TASK PROMPT:
After locating the line with "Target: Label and" in the data that follows, return it and every later line exactly, up to and including the line with "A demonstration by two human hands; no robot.".

* * * *

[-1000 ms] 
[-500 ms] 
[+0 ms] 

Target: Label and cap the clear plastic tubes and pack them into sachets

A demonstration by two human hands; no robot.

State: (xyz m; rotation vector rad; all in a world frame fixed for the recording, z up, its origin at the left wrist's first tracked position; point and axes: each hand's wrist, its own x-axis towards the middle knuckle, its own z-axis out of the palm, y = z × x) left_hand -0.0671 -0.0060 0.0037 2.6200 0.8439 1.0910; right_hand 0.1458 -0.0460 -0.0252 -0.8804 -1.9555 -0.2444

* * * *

TASK ANSWER:
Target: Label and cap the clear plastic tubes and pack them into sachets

A demonstration by two human hands; no robot.

This completes the response.